However, the Glendalites wanted no part of these ill tidings, preferring to relax in their vineyards, read in their libraries, till their fields, work their mines. But there was not as much labor as there had once been...for the Glendalites were settling into ennui. They were becoming indolent around the edges...just as the evil in the land around them was gathering, rising anew. The races of Darkness...the orcs, the gnolls, the goblins, and other fell beings...were growing in number, lurking beyond the borders of the city.

Only some chose to lurk no more. But there was no war, no sacking, no invasion of orcish legions. The tactic of the dark races ware far more subtle...and all the more terrifying. 22 years ago had been the first Dark Birth, when a human female had given birth to an orc. She and the baby were thrown into the fire, and the high priests warned that this was the price of consorting with the forces of darkness.

The idea that an orc could have taken her against her will had apparently never occurred to these holy men...

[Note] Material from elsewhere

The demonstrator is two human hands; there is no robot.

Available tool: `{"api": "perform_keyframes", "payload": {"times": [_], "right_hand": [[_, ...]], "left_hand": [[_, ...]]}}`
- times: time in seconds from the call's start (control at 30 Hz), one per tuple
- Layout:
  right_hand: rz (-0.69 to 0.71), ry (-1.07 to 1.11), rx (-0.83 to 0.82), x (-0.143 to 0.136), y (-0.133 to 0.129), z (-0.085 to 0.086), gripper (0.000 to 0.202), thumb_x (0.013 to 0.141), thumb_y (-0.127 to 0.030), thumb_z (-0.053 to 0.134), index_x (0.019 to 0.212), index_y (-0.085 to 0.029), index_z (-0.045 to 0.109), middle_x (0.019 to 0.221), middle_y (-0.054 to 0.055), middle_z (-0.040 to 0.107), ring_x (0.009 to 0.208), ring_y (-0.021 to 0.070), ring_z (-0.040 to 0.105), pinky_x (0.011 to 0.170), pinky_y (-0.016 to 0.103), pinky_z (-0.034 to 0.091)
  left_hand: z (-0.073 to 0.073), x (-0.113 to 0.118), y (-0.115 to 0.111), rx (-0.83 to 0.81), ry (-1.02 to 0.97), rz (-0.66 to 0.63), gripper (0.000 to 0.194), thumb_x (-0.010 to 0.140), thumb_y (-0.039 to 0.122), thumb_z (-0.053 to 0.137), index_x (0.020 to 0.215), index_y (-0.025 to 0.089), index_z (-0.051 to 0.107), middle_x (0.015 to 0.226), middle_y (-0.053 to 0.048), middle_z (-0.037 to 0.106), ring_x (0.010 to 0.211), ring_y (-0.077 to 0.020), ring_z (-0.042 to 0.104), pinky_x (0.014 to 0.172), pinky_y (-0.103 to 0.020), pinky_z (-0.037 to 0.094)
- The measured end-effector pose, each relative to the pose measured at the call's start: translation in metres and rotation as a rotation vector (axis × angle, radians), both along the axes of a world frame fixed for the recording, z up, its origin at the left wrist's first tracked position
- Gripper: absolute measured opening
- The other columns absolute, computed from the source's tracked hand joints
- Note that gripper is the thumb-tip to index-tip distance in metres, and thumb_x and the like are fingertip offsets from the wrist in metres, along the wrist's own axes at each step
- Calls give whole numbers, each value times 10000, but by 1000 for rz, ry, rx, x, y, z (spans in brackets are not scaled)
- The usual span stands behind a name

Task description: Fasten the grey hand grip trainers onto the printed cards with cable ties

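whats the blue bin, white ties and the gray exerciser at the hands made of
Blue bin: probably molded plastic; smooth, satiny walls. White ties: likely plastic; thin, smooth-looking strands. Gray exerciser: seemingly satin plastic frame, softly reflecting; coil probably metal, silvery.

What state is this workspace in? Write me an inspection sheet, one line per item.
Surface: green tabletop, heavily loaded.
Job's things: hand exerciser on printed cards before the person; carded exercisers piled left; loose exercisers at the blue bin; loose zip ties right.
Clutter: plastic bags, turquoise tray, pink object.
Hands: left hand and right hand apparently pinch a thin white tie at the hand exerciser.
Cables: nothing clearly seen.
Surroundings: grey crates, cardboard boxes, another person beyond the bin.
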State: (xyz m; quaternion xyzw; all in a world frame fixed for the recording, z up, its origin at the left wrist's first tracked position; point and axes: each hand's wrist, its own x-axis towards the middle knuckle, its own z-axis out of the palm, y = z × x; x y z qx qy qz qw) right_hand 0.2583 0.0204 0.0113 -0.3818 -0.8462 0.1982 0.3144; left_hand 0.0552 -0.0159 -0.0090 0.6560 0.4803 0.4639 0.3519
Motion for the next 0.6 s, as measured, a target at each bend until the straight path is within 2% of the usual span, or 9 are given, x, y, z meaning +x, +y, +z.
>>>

Two years later, another Dark Birth occurred. Six months afterwards, another. Two months after that, a woman gave birth to a litter of three gnolls. Each was destroyed...until the husband of the woman who had given birth to gnolls came upon the High Priest one night and slit his throat in retribution. As he sat in gaol, three more such births occurred, and the High Temple was burned to the ground.

Ask many of the town's womenfolk--something the High Priests had not bothered to do--and one would find the "Dark Births" came about in a perfectly natural way. The first woman had been caught in her vineyards by orc warriors, the second browsing for herbs in the forest, the third had given herself willingly after her daughter had been captured. Only they had been too ashamed, too frightened of what people would say, to speak.

As we begin our story, Glendale has seen about thirty such births. Two orcs and three gnolls have reached maturity...to slip away into the night, and join the growing ranks of humanoids lurking in the woods. And, even as most of Glendale cowers in fear, the creatures have become bolder. Now at times they enter the city, going into the taverns, demanding to be served. And almost every night, in some part of the town, screams can be heard. And some farming families have made their own "peace" with the inhuman tribes...giving food and the chance to breed with wives and daughter in exchange for not being burned out of their homes in the dark of night...

And this is Glendale at the current time. Role-playing opportunities abound! You can play a young person who realizes he or she is on a sinking ship, and seeks to fight the hordes...or get away from Glendale and go adventuring for fame, glory, and loot! You can play a local maiden and live out her deflowering at the hands of the humanoids. Or, take the role of one of the monsters and go raiding! Or play anyone else you like. Adventuring characters and raiders will be run as D&D 2.0 characters (don't worry, you don't have to know the system--I've tweaked it anyway) starting out at zero level. You'll choose a class (or find yourself in one) and level up in the usual ways. If you're in this at least mostly for the sex, you can forgo systems and I'll run your character freeform; I offer the D&D option for those who would like classic D&D, with that thrill of levelling up, finding your first +1 weapon, rolling that crit, etc. Characters can begin in any occupation.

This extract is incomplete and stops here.